REQUIRED ACTION ▸
Write out the material in full, matching each line exactly.

>>>

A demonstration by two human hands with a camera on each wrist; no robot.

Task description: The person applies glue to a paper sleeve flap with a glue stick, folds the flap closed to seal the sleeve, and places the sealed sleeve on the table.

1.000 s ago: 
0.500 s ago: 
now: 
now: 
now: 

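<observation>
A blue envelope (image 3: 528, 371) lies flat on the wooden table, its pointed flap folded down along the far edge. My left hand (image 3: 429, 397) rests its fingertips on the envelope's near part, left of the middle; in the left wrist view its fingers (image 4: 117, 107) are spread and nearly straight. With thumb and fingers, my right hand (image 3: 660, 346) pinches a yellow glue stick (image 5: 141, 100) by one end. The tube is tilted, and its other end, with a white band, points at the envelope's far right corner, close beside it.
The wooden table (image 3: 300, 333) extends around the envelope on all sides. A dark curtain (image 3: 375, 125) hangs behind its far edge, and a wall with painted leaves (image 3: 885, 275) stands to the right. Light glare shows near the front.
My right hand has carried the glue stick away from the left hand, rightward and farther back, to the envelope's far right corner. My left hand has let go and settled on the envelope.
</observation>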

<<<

TASK RESULT ▸
A demonstration by two human hands with a camera on each wrist; no robot.

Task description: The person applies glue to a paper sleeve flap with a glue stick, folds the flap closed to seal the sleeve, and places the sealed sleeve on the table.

1.000 s ago: 
0.500 s ago: 
now: 
now: 
now: 

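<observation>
A blue envelope (image 3: 528, 371) lies flat on the wooden table, its pointed flap folded down along the far edge. My left hand (image 3: 429, 397) rests its fingertips on the envelope's near part, left of the middle; in the left wrist view its fingers (image 4: 117, 107) are spread and nearly straight. With thumb and fingers, my right hand (image 3: 660, 346) pinches a yellow glue stick (image 5: 141, 100) by one end. The tube is tilted, and its other end, with a white band, points at the envelope's far right corner, close beside it.
The wooden table (image 3: 300, 333) extends around the envelope on all sides. A dark curtain (image 3: 375, 125) hangs behind its far edge, and a wall with painted leaves (image 3: 885, 275) stands to the right. Light glare shows near the front.
My right hand has carried the glue stick away from the left hand, rightward and farther back, to the envelope's far right corner. My left hand has let go and settled on the envelope.
</observation>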

There's no more to the answer.